Saranno Indennizzi

Salvini: il Ristori 5 cambia nome, si chiamerà decreto Indennizzi

In attesa dell’approvazione del quinto decreto della saga Ristori, il leader della Lega Salvini anticipa che cambierà nome: si chiamerà decreto Indennizzi

Ristori, né Sostegno, sarà Indennizzi: così dovrebbe chiamarsi il primo decreto del governo Draghi per gli aiuti legati alle misure restrittive anti-Covid imposte a inizio anno, con interventi che comprendono contributi a fondo perduto generalizzati e la proroga della cassa integrazione Covid.

 

A riferirlo il leader della Lega, Matteo Salvini, specificando che il nuovo decreto “è in lavorazione, con cambio di nome, diventa decreto Indennizzi”.

 

Salvini: il decreto Ristori 5 si chiamerà decreto Indennizzi

Cresce l’attesa per l’approvazione del decreto Ristori 5, poi conosciuto come decreto Sostegno, dopo una lunga attesa di quasi due mesi.

 

Il provvedimento da 32 miliardi di euro, infatti, è rimasto congelato a inizio anno a causa della crisi di governo, per poi tornare nelle mani dell’esecutivo Draghi non appena entrato nelle sue piene funzioni.

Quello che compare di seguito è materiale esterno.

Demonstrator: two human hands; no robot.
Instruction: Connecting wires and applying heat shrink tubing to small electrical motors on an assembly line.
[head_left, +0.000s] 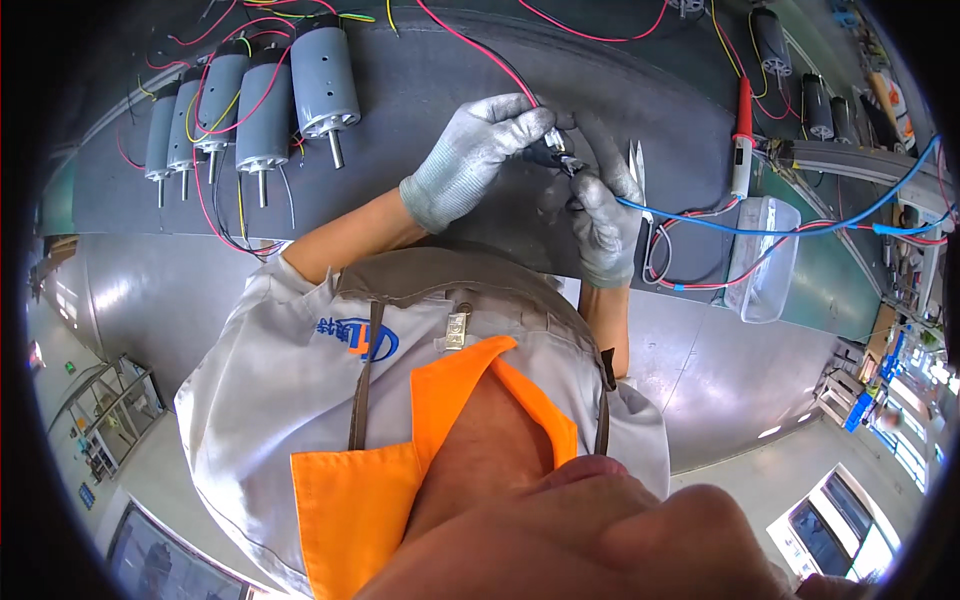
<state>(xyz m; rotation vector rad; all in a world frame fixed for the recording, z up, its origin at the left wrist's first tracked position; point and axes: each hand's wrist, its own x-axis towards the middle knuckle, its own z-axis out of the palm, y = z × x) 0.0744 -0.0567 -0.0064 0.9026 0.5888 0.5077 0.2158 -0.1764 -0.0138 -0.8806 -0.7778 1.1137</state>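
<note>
My left hand (478,155), in a grey-white glove, is closed in a pinch at the end of a red and black cable (510,72) that runs down from the far side of the bench. Beside it my right hand (605,225), also gloved, pinches a small dark piece with a shiny end (568,163). The two sets of fingertips almost meet there, and they hide much of the piece. A pair of scissors (637,170) shows its blades just right of my right hand. From behind that hand's fingers a blue cable (760,222) runs off to the right.
Several grey cylindrical motors (325,85) with shafts and loose wires stand at the far left. A red and white pen-shaped tool (742,145) lies on the right, near a clear plastic tray (768,265) and coiled wires (660,255). More motors (770,42) are at the far right.
</note>
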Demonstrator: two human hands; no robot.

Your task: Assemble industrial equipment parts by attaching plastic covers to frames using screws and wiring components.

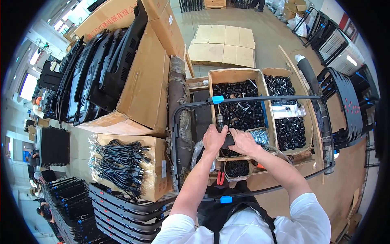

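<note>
Both hands meet over the near end of a box of black parts. My left hand (214,139) is closed around the body of a power driver, whose metal chuck (219,118) points away from me. My right hand (242,142) is closed on the driver's dark handle (228,141), thumb close to the left thumb. Much of the tool is hidden by the fingers. A large black tubular frame (260,99) with a blue clip (218,99) on its far bar surrounds my hands; its near bar with another blue clip (226,199) passes close to my body.
Cardboard bins (266,95) hold black knob-like parts, silver screws (260,137) and small black screws (237,168). Red-handled pliers (220,177) hang near me. Leftward are coiled black cables (122,164), a carton (142,89) of black panels and stacked black frames (122,211). A padded rail (177,97) supports the frame.
</note>
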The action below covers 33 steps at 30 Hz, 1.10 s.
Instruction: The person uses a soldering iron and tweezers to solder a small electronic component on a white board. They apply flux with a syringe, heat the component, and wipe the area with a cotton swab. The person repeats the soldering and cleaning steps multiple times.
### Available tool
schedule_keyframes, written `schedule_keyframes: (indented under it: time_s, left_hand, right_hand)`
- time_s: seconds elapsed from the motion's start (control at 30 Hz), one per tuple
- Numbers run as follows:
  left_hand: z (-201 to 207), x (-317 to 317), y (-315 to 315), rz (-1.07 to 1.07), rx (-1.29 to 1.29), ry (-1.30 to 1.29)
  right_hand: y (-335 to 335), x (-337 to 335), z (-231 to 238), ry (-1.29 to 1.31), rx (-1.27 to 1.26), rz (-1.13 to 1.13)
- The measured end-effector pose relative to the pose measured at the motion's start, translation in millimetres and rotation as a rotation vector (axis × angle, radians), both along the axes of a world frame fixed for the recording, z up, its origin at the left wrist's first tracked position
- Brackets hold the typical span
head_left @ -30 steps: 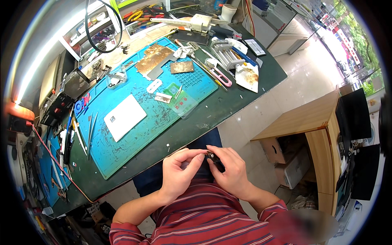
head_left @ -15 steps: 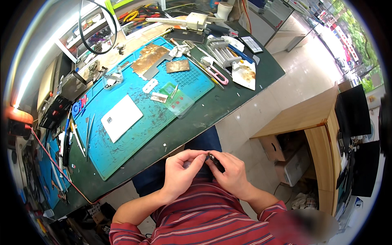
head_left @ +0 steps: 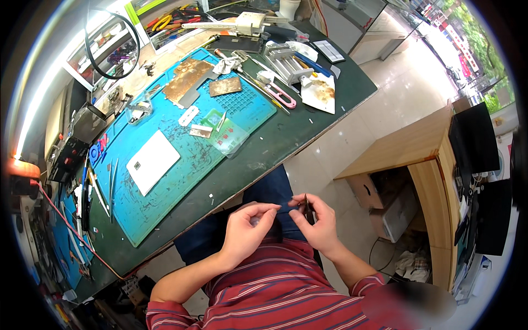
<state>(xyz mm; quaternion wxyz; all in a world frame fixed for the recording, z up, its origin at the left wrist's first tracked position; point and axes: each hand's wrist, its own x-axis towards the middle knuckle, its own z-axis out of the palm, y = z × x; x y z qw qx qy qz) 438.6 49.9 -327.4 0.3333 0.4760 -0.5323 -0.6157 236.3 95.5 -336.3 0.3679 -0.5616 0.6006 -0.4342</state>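
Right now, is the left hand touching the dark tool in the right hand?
Apart. The head view shows blue trousers through a gap between the left hand and the right hand, which holds the dark tool.

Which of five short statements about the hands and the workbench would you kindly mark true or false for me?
1. A dark object is in the grip of the right hand. True.
2. The left hand rests on the blue mat. False: it is off the bench, in front of the lap.
3. A white panel lies on the blue mat. True.
4. The pink-handled tool lies in the middle of the blue mat. False: it lies beyond the mat's right edge.
5. The person's striped shirt is green. False: it is red.
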Motion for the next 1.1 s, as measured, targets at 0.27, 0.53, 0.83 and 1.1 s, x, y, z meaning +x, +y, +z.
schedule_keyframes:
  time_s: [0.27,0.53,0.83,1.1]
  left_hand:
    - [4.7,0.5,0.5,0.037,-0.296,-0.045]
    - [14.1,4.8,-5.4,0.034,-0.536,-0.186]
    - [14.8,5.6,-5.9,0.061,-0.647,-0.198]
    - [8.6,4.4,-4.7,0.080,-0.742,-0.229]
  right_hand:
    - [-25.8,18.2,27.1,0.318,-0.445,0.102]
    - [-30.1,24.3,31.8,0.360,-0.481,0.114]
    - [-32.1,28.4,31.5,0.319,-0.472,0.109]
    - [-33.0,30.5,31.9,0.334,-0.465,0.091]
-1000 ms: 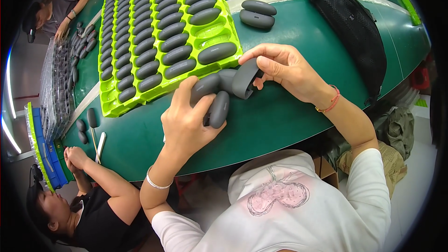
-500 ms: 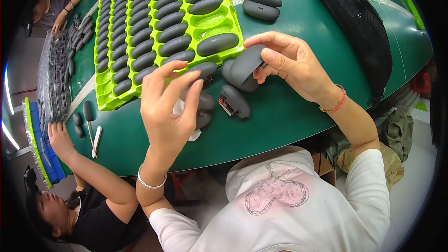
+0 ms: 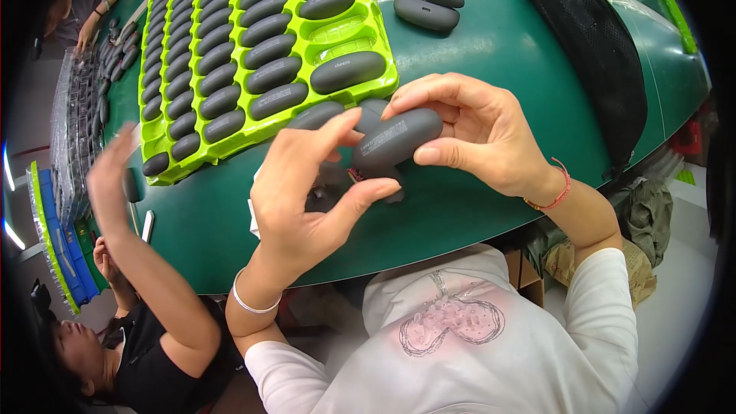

Si attende ora l’approvazione, prevista a breve in concomitanza con il via libera al nuovo dpcm marzo 2021 di Draghi con le nuove misure anti-Covid che dovrebbe essere varato nella giornata di oggi.

 

I contenuti dell’ex decreto Ristori 5 restano più o meno gli stessi di quelli impostati da Conte: aiuti e indennizzi generalizzati per imprese, lavoratori e famiglie in difficoltà a causa del Covid. A cambiare è invece il nome del provvedimento passando da decreto Sostegno a decreto Indennizzi.

 

Ad anticiparlo il leader della Lega, Matteo Salvini, dichiarando che il decreto Ristori “è in lavorazione, con cambio di nome, diventa decreto Indennizzi”. “Si supera il vincolo dei codici Ateco, ragionando per categorie, con dei massimali innalzati dei diversi criteri di aggiudicazione rispetto all’eccesso di burocrazia precedente”, ha spiegato Salvini.

 

Decreto Indennizzi: cos'è, cosa prevede

Il leader della Lega spera che il decreto Indennizzi diventi “effettivo nei prossimi giorni perché sono 32 miliardi di euro che non risolvono i problemi del mondo, però, se bene indirizzati possono dare respiro a parecchi”.

 

Il provvedimento dovrebbe contenere contributi a fondo perduto generalizzati senza il vincolo dei codici Ateco, bonus 1000 euro Partite Iva, stagionali, autonomi, intermittenti, la proroga della cassa integrazione Covid e del blocco dei licenziamenti che scade il 31 marzo 2021 in vista di una Riforma degli Ammortizzatori sociali alla quale il ministro Orlando sta già lavorando, un prolungamento della Naspi e del Reddito di emergenza (Rem), una pace fiscale 2021 con una rottamazione quater delle cartelle esattoriali e nuovo saldo e stralcio.